La decisión de Jorge parece difícil. Debe escoger entre el derecho a la vida y el derecho a la dignidad y al bienestar de Ana. Le dirán que es un problema de ponderación de derechos. Ese razonamiento funciona cuando el derecho de uno choca con el derecho de otro. Pero aquí hablamos de dos derechos de Ana. Ella no ha pedido que su derecho prime desplazando el derecho de otro. El aparente conflicto se resuelve por el principio de autonomía. Ella puede decidir sobre sus derechos y, por tanto, puede decidir cuál prima sobre cuál. En realidad ya decidió. Solo toca respetar su voluntad.

Vivir en contra de mi voluntad puede ser una forma bastante inhumana de morir. La muerte puede ser a veces rápida e implacable. Pero, como dice Isabel Allende, también puede ser bastante lenta y torpe.

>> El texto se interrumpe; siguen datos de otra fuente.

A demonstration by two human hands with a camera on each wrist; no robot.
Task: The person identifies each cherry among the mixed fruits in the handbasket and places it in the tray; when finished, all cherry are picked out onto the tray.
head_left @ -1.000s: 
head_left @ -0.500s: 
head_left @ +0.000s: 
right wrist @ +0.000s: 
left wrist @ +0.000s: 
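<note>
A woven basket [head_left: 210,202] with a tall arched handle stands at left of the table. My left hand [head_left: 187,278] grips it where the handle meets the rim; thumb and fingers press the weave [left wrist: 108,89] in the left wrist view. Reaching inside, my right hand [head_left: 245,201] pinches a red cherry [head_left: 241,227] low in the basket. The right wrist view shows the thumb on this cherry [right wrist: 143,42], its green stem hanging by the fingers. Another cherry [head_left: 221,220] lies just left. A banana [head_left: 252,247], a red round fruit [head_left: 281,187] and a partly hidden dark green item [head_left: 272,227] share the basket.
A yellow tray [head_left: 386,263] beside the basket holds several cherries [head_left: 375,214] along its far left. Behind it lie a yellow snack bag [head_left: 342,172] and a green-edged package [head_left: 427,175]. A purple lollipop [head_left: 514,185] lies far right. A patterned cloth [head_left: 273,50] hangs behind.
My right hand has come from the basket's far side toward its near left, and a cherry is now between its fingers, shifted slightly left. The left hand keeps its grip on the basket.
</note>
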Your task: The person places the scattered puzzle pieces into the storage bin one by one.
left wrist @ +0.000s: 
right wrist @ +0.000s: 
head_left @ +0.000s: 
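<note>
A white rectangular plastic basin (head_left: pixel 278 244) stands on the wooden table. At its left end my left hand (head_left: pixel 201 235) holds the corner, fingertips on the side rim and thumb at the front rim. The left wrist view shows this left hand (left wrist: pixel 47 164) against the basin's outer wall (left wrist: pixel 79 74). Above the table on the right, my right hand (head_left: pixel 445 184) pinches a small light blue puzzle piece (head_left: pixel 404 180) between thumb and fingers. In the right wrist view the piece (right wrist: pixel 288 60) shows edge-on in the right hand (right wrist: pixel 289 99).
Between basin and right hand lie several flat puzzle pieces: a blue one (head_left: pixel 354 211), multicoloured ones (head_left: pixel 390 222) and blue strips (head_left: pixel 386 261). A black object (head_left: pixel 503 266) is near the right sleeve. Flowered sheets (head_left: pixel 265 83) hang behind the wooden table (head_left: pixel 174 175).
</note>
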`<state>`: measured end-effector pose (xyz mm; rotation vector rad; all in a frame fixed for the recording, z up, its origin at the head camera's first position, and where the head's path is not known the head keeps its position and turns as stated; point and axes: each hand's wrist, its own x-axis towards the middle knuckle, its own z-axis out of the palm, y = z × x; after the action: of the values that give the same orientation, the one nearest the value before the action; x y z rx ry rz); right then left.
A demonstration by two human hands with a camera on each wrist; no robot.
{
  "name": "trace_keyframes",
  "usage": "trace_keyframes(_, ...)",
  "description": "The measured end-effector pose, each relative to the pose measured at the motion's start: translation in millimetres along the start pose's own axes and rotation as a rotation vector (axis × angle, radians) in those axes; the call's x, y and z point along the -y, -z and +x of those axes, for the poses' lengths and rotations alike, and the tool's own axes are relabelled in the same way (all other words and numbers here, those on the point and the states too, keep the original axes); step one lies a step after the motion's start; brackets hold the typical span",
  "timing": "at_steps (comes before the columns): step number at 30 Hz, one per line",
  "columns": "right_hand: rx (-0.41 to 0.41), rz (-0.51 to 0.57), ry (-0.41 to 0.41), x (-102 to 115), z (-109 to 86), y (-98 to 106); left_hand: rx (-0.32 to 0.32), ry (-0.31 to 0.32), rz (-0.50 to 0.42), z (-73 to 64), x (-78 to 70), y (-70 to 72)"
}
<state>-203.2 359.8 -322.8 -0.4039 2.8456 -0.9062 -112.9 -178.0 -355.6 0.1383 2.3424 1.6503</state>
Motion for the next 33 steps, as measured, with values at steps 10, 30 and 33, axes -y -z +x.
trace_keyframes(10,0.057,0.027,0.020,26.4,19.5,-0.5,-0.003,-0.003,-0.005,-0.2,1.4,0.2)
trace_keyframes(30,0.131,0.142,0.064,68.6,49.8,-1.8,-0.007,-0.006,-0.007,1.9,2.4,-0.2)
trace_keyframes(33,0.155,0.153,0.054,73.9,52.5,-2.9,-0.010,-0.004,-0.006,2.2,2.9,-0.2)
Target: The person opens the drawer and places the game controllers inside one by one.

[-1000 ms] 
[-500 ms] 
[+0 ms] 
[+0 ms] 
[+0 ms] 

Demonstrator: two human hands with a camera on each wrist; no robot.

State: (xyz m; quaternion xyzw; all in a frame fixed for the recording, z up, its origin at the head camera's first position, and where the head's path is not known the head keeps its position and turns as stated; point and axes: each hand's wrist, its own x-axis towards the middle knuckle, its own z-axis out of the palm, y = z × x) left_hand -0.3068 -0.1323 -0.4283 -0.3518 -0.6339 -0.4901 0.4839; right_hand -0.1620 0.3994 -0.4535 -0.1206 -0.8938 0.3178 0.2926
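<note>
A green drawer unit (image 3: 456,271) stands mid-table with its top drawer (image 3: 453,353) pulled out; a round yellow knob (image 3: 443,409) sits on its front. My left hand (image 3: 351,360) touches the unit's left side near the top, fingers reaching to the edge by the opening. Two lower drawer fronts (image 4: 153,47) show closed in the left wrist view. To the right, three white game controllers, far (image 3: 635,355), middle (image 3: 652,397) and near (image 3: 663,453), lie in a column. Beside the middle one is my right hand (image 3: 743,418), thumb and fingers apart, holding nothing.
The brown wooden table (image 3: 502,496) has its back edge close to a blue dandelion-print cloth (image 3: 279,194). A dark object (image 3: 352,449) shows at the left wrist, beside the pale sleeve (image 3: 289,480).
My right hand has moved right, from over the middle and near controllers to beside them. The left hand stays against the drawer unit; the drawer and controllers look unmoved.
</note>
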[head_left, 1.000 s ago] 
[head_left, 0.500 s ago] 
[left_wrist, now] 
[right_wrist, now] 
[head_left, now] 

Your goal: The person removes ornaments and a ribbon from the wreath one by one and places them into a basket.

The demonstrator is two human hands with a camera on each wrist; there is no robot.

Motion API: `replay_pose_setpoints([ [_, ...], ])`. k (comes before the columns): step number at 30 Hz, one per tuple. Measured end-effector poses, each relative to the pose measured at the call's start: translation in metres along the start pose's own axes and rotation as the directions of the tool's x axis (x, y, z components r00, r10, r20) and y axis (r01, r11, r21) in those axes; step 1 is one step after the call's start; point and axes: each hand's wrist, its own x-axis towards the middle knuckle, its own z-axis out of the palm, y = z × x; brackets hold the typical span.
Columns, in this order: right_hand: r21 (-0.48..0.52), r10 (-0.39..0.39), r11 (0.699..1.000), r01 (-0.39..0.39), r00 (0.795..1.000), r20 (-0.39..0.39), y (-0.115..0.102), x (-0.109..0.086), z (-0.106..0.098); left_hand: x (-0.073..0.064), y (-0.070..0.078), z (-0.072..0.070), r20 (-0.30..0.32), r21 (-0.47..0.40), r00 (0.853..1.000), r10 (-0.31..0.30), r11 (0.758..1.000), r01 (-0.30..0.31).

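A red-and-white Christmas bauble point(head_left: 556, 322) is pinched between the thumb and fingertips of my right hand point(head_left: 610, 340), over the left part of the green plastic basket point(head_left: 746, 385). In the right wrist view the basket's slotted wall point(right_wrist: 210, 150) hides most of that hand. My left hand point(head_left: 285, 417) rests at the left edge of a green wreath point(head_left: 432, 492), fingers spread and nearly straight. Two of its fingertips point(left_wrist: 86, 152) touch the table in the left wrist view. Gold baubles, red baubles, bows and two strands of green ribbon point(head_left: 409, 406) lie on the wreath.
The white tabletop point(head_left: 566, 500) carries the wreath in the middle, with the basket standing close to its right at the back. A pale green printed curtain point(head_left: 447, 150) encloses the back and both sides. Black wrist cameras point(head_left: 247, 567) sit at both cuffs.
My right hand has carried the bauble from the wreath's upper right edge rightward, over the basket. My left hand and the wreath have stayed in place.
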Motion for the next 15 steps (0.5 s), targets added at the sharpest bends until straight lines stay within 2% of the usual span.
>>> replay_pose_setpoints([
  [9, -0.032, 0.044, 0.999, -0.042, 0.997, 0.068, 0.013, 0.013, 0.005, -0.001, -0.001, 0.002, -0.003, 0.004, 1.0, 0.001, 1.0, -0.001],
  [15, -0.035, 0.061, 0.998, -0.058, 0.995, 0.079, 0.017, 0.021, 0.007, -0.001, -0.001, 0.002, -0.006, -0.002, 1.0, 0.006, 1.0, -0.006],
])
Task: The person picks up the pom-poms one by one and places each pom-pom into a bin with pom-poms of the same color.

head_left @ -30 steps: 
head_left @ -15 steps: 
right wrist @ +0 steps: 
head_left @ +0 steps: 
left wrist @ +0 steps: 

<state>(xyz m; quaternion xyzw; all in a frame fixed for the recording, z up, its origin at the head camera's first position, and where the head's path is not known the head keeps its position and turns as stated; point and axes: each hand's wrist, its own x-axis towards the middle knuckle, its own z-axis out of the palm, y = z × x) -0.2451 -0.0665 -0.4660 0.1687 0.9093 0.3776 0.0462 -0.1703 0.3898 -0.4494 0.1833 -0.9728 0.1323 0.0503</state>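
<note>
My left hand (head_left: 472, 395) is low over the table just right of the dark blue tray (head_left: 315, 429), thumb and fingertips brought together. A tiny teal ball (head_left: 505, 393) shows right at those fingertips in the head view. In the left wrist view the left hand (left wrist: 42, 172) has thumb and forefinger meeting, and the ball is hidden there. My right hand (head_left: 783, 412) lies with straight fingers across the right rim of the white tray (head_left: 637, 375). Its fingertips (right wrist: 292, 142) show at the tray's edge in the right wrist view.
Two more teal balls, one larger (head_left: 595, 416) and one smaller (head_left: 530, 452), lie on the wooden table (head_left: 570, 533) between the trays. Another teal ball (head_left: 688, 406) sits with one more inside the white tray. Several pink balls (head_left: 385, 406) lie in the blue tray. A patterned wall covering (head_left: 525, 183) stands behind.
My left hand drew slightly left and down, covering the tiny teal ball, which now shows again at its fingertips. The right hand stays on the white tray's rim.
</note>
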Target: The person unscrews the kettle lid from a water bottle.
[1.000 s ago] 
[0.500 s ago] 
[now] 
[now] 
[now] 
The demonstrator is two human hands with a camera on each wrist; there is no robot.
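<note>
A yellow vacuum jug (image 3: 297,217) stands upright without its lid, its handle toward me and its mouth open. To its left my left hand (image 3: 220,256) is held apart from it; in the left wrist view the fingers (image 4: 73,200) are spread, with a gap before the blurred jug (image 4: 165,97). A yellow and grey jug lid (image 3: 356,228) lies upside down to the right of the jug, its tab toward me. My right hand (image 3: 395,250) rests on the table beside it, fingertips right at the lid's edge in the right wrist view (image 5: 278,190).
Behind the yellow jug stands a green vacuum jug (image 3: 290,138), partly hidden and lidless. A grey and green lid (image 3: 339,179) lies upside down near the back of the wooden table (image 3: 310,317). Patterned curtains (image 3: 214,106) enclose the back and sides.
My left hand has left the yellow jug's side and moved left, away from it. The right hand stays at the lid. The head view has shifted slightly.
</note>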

¿Es esta una historia triste? Depende de lo que diga Jorge. Si niega el pedido de Ana, la condena a la tristeza de su sufrimiento. Si lo acoge, le devolverá alegría de poder decidir sobre lo que es suyo. Ana nos ha regalado la oportunidad de pensar sobre el sentido de la vida y el significado de la muerte. Y según Fénelon, “la muerte solo será triste para los que no han pensado en ella”.